◆ **PROBLEM REQUIREMENTS**
Copy out exactly the lines spanning the line with "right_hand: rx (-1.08" to the line with "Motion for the", inclusive, from the data underneath, with no pictures.

◆ **INFORMATION PROVIDED**
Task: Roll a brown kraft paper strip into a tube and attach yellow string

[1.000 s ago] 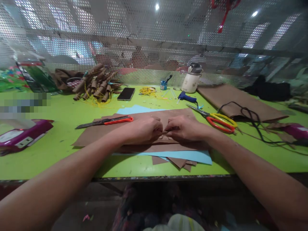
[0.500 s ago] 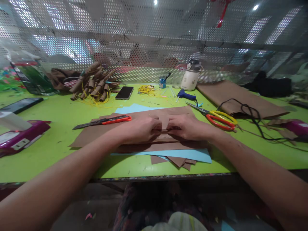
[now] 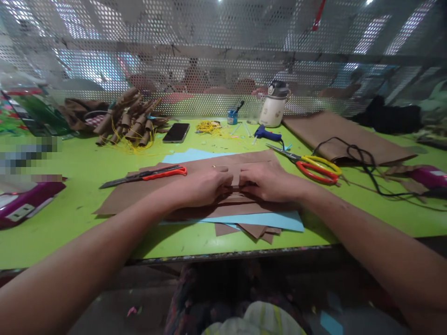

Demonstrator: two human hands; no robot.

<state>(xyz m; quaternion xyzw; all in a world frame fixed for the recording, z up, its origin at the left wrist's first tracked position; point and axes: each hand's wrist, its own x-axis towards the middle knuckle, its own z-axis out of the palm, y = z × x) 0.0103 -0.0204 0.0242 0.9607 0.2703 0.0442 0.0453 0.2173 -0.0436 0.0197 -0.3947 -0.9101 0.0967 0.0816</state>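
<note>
Over the middle of a brown paper sheet (image 3: 122,197), my left hand (image 3: 209,186) and my right hand (image 3: 265,183) face each other, a small gap between them. Both have their fingers closed in a pinch on a narrow folded or rolled brown paper strip (image 3: 236,189). The fingertips partly hide the strip, so its exact shape is unclear. A utility knife (image 3: 157,173) with a red-orange handle lies on the sheet, left of my left hand. Beneath the brown sheet, light blue paper (image 3: 279,221) sticks out at the front and back.
Scissors (image 3: 317,169), a blue glue gun (image 3: 268,134) and a folded brown paper stack (image 3: 345,137) lie to the right. Behind are a phone (image 3: 176,133), yellow string (image 3: 208,126), a bottle (image 3: 274,104) and brown paper rolls (image 3: 129,118). A purple power strip (image 3: 31,202) sits left.
The view has shifted slightly, so everything appears a little further left. Both hands keep the same pinch on the strip, with hardly any visible movement.
</note>
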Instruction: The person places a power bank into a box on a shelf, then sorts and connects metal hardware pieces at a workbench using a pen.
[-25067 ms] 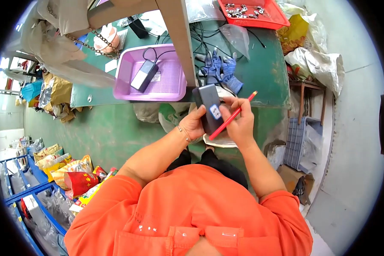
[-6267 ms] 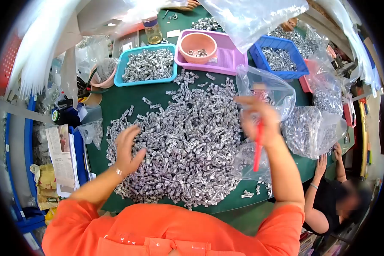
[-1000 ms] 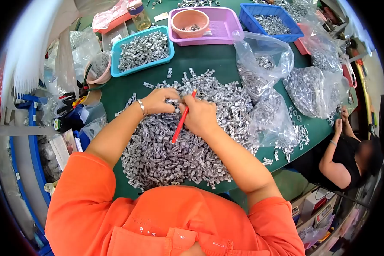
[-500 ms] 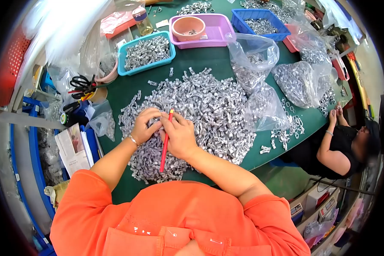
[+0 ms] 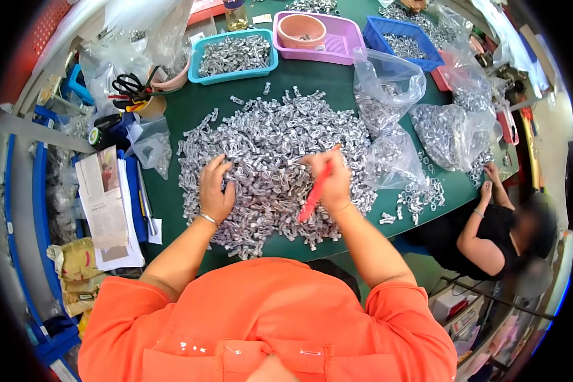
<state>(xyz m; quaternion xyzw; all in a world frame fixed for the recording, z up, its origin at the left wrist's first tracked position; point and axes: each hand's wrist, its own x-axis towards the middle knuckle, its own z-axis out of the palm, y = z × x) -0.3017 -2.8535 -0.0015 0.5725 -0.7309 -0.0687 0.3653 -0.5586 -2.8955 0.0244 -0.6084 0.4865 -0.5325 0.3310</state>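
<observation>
A broad heap of small silvery metal clip-like pieces [image 5: 267, 140] covers the middle of the green table. My left hand [image 5: 216, 190] rests on the heap's left part, thumb apart from the fingers, holding nothing that I can see. Over the right part of the heap is my right hand [image 5: 334, 181], closed round a red pencil [image 5: 314, 196] that slants down to the left and is blurred by motion. Whether its fingertips also pinch a metal piece is hidden.
Behind the heap stand a turquoise tray [image 5: 200, 78] of pieces, a purple tray [image 5: 337, 39] and a blue basket [image 5: 398, 56]. Filled plastic bags [image 5: 449, 134] lie right; scissors [image 5: 130, 86] and papers [image 5: 111, 210] left. A co-worker [image 5: 490, 239] sits at the right edge.
My hands were together over the heap and are now apart. The right hand has moved right with the red pencil; the left has opened. The heap has spread toward the lower right.
</observation>
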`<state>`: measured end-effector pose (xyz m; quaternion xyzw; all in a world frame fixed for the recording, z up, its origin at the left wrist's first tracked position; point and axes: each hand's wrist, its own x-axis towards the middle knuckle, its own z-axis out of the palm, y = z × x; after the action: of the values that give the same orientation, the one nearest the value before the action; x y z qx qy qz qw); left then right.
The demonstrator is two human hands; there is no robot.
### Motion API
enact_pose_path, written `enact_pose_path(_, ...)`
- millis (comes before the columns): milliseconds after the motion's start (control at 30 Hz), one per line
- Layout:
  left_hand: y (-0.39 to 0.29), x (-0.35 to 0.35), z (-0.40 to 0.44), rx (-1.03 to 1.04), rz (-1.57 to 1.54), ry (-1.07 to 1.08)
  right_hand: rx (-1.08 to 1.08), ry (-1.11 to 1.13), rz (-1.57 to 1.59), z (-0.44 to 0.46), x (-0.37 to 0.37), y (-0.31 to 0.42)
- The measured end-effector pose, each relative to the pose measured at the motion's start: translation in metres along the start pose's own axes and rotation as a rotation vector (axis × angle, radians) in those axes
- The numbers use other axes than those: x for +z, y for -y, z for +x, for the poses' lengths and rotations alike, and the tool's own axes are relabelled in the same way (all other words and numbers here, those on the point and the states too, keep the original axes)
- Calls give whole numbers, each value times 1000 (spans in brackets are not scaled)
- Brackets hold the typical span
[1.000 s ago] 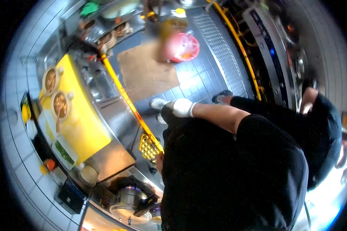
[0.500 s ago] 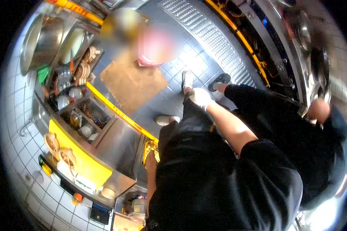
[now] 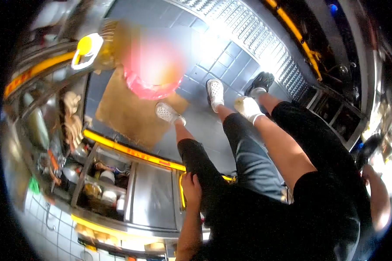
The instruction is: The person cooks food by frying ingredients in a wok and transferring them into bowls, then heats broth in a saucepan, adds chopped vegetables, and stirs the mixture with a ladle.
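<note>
My right hand (image 3: 248,108), in a white glove, hangs in front of my body beside my dark trousers. It looks rounded and closed; whatever may be inside is hidden. My bare left hand (image 3: 190,188) is low at my side, next to the yellow-edged end of the steel counter (image 3: 152,195). Its fingers look curled, with nothing visible in them; whether it touches the edge I cannot tell. White clogs (image 3: 214,93) are on my feet, one on the tiles and one on the brown floor mat (image 3: 122,115).
Beside me stands a person in black, with a black clog (image 3: 262,82) and a bare hand (image 3: 372,176) at right. A metal floor grate (image 3: 265,39) runs past dark cooking equipment. Ahead is a pink plastic bag (image 3: 152,91), partly blurred. Containers (image 3: 109,198) sit in the counter well.
My view has moved forward and turned. One clog has stepped onto the mat. My left hand has come forward along the counter end, and the pink bag appears nearer.
</note>
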<state>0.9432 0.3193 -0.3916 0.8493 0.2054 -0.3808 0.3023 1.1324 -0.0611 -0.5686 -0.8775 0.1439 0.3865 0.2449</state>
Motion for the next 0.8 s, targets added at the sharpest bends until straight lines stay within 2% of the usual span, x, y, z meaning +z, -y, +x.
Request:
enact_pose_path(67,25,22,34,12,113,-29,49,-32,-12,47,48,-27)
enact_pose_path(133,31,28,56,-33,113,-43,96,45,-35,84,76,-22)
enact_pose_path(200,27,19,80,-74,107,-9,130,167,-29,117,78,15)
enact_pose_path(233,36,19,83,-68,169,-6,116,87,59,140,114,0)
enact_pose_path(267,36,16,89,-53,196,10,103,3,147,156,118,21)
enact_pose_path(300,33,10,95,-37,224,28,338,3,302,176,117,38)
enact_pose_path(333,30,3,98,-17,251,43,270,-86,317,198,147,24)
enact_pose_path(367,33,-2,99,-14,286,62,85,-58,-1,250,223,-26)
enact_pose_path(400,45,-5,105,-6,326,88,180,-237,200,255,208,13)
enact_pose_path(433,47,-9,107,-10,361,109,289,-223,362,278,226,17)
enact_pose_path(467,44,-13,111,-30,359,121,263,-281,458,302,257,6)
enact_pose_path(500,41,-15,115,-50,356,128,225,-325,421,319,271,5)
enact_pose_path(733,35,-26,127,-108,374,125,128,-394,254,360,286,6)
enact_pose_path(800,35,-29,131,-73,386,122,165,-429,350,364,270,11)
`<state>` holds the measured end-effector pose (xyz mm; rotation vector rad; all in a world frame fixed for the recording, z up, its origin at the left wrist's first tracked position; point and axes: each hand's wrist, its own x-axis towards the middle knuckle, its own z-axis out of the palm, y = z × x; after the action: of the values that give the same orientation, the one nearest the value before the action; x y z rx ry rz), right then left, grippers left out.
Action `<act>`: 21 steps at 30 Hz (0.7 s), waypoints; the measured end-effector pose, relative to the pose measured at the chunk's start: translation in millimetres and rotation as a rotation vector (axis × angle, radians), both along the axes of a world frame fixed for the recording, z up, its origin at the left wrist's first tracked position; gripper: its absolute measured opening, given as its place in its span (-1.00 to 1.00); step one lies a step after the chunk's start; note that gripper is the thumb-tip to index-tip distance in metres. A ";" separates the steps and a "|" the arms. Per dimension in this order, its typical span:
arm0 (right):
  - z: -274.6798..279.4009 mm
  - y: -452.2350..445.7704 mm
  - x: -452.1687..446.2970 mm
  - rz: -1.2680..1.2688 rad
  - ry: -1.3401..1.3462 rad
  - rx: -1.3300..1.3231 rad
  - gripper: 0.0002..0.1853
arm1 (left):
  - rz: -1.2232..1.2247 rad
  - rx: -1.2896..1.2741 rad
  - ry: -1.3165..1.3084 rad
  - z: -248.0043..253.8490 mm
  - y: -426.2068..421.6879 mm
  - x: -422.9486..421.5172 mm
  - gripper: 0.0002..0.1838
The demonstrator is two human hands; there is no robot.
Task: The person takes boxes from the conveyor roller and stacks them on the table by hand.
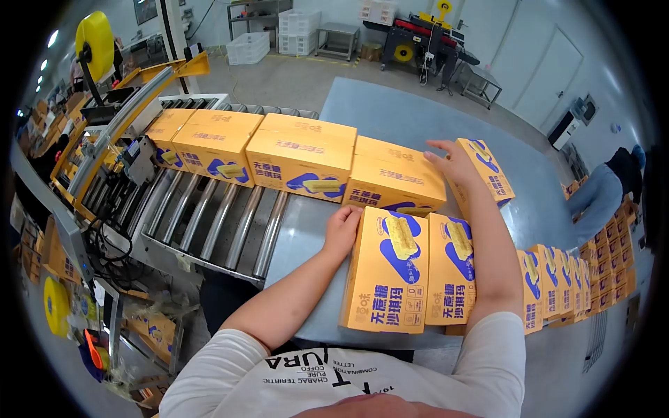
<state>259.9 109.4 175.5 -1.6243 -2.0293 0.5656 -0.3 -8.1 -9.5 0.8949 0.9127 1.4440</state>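
A row of orange-yellow cartons runs from the roller conveyor (pixel 230 209) onto the blue-grey table (pixel 376 104). The rightmost carton in that row (pixel 397 167) lies on the table. At its right end, my right hand (pixel 454 164) is open, fingers spread near its top edge. A separate carton (pixel 488 167) stands just right of that hand. My left hand (pixel 341 233) has its fingers curled between the row's near side and a nearer upright carton (pixel 387 272); the fingertips are hidden. Another upright carton (pixel 450 272) stands beside the nearer one, partly behind my right forearm.
More upright cartons (pixel 550 279) line the right side, beside stacked cartons (pixel 613 258) and a bending person (pixel 606 184). Left is a taping machine frame (pixel 139 104) with a yellow tape roll (pixel 95 45). White crates (pixel 300 31) and a red-black machine (pixel 418 42) stand behind.
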 end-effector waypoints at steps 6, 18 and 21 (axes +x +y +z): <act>-8.0 -1.7 -10.0 0.174 -0.161 0.053 -0.21 | 0.018 0.004 -0.008 0.9 -0.9 1.0 -0.76; -8.3 -14.0 -26.4 0.420 -0.322 0.067 0.15 | 0.040 0.035 0.007 -0.6 -1.1 3.7 -0.76; -8.8 -16.5 -27.6 0.341 -0.347 0.159 0.11 | 0.029 0.028 0.016 0.2 -0.1 3.4 -0.78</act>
<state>232.3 92.9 166.7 -1.3639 -2.5610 0.2343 3.1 -8.3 -9.3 0.9191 0.9224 1.4792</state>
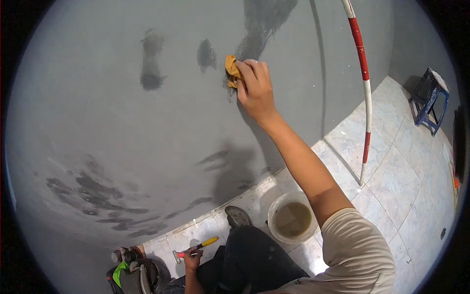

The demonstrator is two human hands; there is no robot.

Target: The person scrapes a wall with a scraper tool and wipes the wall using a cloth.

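Note:
My right hand (257, 90) pinches a crumpled yellow-orange cloth (231, 68) and presses it to the grey wall (122, 122), at the lower end of a dark, wet-looking streak (259, 34). Low in the view, my left hand (192, 259) is closed around a scraper-like tool (208, 242) with a yellow-and-black handle and a red part toward its head. Its exact kind is hard to make out. A white bucket (272, 230) of murky liquid stands on the floor beside my leg, below my right forearm.
A red-and-white striped pole (359, 46) rises from the tiled floor (391, 171) right of my arm. Farther right stands a blue step stool (431, 103). Dark items and a bright green piece (119, 273) lie at lower left. Other dark patches (98, 191) mark the wall.

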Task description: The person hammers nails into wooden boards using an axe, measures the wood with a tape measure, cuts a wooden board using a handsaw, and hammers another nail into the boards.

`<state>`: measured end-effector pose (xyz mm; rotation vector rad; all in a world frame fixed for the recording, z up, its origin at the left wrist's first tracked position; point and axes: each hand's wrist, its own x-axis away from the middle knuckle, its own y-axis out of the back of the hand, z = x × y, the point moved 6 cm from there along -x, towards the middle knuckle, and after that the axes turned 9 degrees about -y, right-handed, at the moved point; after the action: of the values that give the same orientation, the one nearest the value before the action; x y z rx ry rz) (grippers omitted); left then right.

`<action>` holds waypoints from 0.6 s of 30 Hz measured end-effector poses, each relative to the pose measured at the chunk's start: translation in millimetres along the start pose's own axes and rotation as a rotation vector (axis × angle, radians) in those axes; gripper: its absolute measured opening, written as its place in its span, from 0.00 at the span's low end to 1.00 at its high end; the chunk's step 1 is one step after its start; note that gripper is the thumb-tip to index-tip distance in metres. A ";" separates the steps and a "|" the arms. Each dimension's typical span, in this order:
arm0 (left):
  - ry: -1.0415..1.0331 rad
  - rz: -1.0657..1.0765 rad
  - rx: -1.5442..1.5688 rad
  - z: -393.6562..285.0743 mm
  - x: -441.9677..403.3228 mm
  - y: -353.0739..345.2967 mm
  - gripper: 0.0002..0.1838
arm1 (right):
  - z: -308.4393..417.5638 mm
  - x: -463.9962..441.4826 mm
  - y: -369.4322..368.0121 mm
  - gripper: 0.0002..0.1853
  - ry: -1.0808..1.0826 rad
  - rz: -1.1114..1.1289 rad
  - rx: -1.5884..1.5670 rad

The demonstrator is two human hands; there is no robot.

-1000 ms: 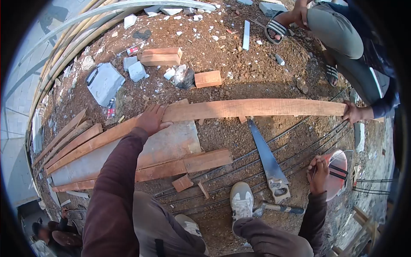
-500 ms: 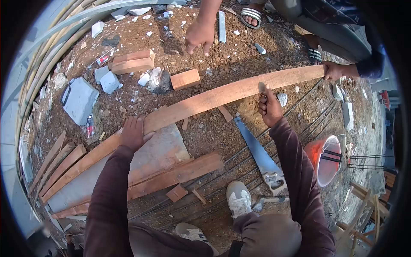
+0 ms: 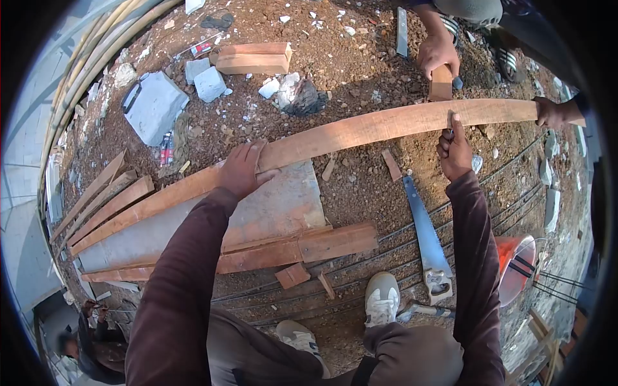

◆ **RESPONSE BELOW**
  right_hand: rx (-1.08 to 1.08), ry (-1.11 to 1.13), rz (-1.57 to 1.59), z (-0.44 to 0.46), x (-0.37 to 0.37), y (-0.31 to 0.42)
- The measured end-effector pose, each relative to the pose measured at the motion's start: translation in metres along the start pose's own axes and rotation as a rotation vector (axis × angle, radians) in those axes
- The numbers use other axes than those: x for +z, y for -y, z for +x, for the poses' lengths and rotations alike, and the tool's own axes are relabelled in the same way (all other words and numbers here, those on the point and the states too, keep the original axes)
- Calls give whole numbers, each value times 1000 (spans in brackets are not scaled)
- Brackets hold the typical span
[1.000 s ago] 
[0.500 s ago] 
[now] 
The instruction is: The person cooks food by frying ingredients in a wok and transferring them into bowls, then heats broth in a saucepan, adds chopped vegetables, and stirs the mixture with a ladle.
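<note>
My right hand (image 3: 248,108), in a white glove, hangs in front of my body beside my dark trousers. It looks rounded and closed; whatever may be inside is hidden. My bare left hand (image 3: 190,188) is low at my side, next to the yellow-edged end of the steel counter (image 3: 152,195). Its fingers look curled, with nothing visible in them; whether it touches the edge I cannot tell. White clogs (image 3: 214,93) are on my feet, one on the tiles and one on the brown floor mat (image 3: 122,115).
Beside me stands a person in black, with a black clog (image 3: 262,82) and a bare hand (image 3: 372,176) at right. A metal floor grate (image 3: 265,39) runs past dark cooking equipment. Ahead is a pink plastic bag (image 3: 152,91), partly blurred. Containers (image 3: 109,198) sit in the counter well.
My view has moved forward and turned. One clog has stepped onto the mat. My left hand has come forward along the counter end, and the pink bag appears nearer.
</note>
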<state>0.9432 0.3193 -0.3916 0.8493 0.2054 -0.3808 0.3023 1.1324 -0.0611 -0.5686 -0.8775 0.1439 0.3865 0.2449</state>
Motion for the next 0.8 s, targets added at the sharpest bends until straight lines stay within 2% of the usual span, x, y, z meaning +z, -y, +x.

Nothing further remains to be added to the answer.